Health literacy is the extent to which patients can seek, understand, and use health-related information.1 In psoriasis, said Mark Lebwohl, MD, health literacy assumes particular importance because the development of multiple new, safe, highly effective treatments coincides with an avalanche of data regarding psoriasis comorbidities, the importance of which has not been fully appreciated by clinicians. Dr Lebwohl is the Waldman Professor and chairman, Kimberly and Eric J. Waldman Department of Dermatology at the Icahn School of Medicine at Mount Sinai in New York City.
Steven R. Feldman, MD, PhD, a professor of dermatology, pathology, and public health at Wake Forest University School of Medicine, Winston-Salem, North Carolina, credits an increasingly empowered society for increasing interest in health literacy. “The world has moved away from just listening to authority figures. The expectation is that patients should be adequately educated so they can play an active role in making good decisions and choosing their care.”
However, many patients with moderate to severe psoriasis who are at risk for heart attacks, psoriatic arthritis, and other comorbidities seem to settle for living with psoriasis, Dr Lebwohl said. “They’re not happy about it. But there are all kinds of barriers that interfere with their getting the best treatments. And unfortunately, even the information out there for those patients is often not accurate.”
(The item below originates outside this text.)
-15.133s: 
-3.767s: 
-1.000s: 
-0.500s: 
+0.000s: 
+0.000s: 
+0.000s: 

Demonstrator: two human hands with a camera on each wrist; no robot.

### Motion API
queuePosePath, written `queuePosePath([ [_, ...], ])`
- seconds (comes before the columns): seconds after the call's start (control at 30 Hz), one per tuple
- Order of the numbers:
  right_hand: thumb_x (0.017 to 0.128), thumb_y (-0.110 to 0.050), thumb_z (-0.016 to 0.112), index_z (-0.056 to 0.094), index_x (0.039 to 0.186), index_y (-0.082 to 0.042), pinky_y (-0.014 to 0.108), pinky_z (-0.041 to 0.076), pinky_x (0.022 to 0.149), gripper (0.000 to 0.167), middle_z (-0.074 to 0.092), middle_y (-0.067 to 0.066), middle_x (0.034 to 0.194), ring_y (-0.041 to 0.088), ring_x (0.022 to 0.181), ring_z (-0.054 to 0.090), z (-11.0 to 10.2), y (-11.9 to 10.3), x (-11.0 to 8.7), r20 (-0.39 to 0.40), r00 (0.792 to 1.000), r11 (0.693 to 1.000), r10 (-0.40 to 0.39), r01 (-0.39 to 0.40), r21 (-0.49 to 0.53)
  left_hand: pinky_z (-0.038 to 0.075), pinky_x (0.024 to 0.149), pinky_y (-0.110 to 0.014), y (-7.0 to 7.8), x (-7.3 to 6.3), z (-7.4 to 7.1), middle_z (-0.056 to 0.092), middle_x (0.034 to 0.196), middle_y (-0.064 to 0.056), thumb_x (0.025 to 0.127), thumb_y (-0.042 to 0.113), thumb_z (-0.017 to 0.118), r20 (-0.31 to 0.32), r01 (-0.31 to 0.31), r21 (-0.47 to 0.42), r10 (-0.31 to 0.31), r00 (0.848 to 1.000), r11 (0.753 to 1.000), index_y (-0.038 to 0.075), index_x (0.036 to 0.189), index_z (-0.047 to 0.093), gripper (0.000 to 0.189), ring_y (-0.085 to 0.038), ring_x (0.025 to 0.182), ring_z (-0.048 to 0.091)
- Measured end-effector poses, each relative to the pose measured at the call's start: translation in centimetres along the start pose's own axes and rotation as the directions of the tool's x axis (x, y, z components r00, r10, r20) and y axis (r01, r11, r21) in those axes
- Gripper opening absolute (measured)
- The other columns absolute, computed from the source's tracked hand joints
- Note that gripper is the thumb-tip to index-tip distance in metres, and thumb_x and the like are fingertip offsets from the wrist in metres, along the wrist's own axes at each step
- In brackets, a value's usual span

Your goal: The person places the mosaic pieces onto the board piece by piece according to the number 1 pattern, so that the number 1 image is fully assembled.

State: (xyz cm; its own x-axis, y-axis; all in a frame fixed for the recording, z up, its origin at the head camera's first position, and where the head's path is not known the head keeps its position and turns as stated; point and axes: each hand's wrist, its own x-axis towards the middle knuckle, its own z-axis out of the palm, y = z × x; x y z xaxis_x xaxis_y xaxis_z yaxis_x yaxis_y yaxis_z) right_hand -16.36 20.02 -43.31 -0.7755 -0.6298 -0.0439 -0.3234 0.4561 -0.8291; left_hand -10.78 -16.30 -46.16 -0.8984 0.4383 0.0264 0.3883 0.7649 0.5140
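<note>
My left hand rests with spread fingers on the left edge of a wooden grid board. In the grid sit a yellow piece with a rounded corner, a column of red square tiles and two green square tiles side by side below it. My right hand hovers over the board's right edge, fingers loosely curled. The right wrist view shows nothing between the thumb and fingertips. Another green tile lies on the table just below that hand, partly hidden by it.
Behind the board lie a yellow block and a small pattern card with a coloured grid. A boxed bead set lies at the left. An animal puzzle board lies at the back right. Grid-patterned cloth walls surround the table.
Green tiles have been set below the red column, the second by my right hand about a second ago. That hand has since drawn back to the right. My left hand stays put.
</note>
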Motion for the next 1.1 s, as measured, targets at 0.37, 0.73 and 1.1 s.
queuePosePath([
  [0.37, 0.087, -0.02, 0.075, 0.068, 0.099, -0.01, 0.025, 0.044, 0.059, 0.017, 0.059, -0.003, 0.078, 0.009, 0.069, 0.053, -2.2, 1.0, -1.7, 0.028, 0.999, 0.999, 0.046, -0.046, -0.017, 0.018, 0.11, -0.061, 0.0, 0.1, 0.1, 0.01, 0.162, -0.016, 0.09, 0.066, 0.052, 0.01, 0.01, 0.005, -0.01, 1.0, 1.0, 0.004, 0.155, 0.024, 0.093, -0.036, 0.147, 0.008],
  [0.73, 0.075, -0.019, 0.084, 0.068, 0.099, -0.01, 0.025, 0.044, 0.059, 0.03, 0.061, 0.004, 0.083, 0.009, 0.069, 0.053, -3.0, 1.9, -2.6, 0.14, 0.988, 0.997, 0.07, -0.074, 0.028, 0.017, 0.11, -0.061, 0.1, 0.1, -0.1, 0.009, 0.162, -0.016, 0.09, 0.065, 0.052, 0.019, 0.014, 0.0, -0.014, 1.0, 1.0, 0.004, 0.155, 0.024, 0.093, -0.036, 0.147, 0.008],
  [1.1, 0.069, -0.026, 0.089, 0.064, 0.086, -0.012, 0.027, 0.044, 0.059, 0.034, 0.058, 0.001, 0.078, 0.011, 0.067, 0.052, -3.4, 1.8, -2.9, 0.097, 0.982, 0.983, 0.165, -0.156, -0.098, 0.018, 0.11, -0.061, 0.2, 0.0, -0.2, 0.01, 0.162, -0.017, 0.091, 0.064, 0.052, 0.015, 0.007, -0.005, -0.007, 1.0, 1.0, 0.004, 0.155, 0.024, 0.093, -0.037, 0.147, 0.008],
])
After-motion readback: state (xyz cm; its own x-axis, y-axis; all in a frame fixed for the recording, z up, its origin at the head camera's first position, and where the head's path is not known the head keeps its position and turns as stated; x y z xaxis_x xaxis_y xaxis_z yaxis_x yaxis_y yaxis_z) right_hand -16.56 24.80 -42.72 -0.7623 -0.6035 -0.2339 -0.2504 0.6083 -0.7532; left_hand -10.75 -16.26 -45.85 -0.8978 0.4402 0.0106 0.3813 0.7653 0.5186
For instance, patients with severe psoriasis who have Medicare Part D often get misleading information about the so-called doughnut hole, said Dr Lebwohl. Insurers tell them that their responsibility during this period is $3000 per month. “The patient thinks, ‘I can’t afford $36,000 a year.'” However, he said, insurers do not mention that the doughnut hole caps out at $6000, or that this figure includes the total of all their medicines. The doughnut hole also is shrinking, he added, so the amount patients will pay out of pocket is becoming even smaller. “The truth is, after the doughnut hole and any minor patient assistance programs, the cost to the patient is negligible.”
Patients who have heard warnings about infections and malignancy linked to older biologics often refuse safer new ones, Dr Lebwohl added. However, he said, drugs that block interleukin (IL)-17 (secukinumab and brodalumab) and IL-23 (guselkumab and tildrakizumab) are extremely effective and have not been linked to serious adverse events.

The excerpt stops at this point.